The problem: Omit the pictures and reproduce the rest of the listing exactly.

-=-=-=-=-

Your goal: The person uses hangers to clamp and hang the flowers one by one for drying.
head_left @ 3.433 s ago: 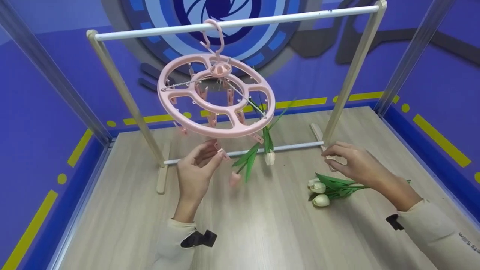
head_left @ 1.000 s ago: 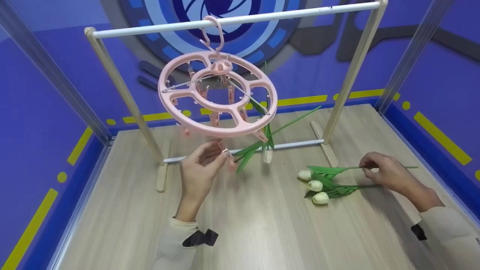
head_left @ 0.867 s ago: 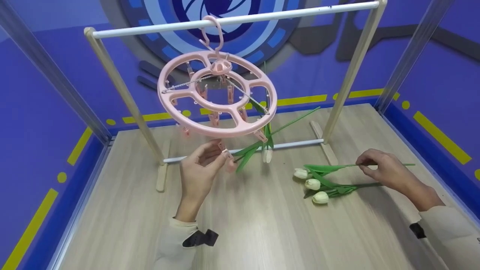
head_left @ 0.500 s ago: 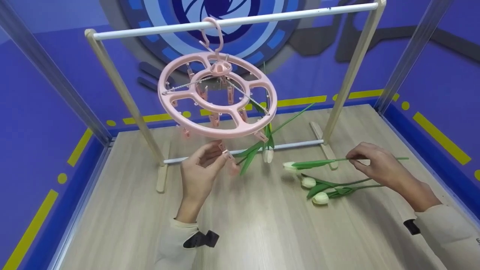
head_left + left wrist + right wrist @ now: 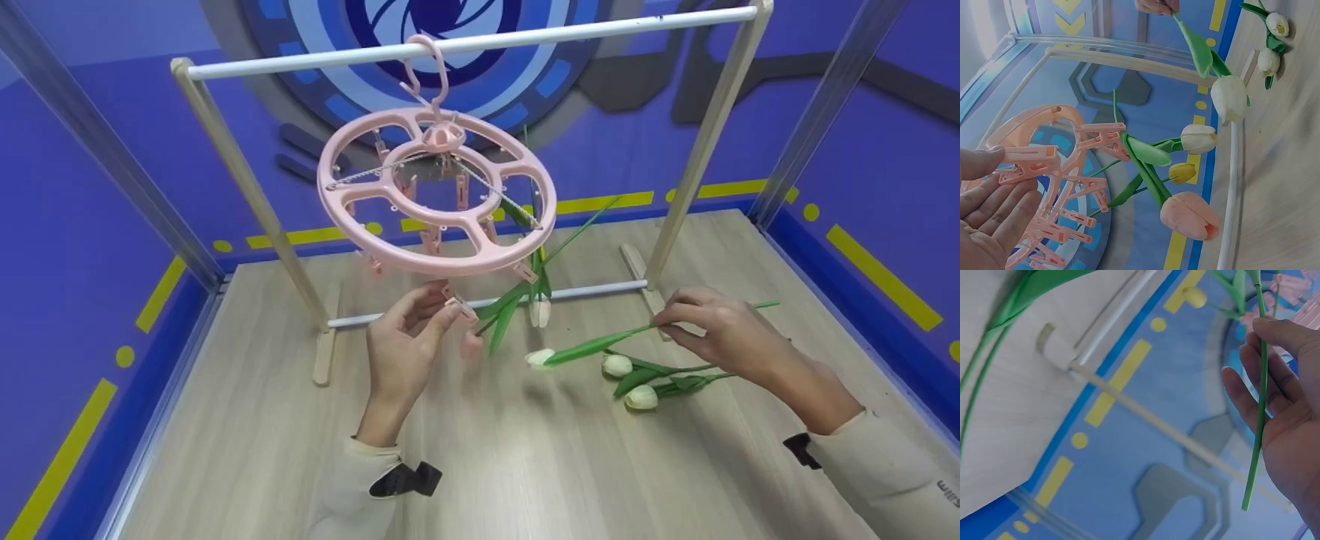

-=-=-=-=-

Answer for the task:
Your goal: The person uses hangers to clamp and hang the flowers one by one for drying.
head_left @ 3.433 s ago: 
head_left @ 1.000 s ago: 
head_left @ 0.867 s ago: 
head_left @ 0.500 s ago: 
head_left + left wrist + right wrist @ now: 

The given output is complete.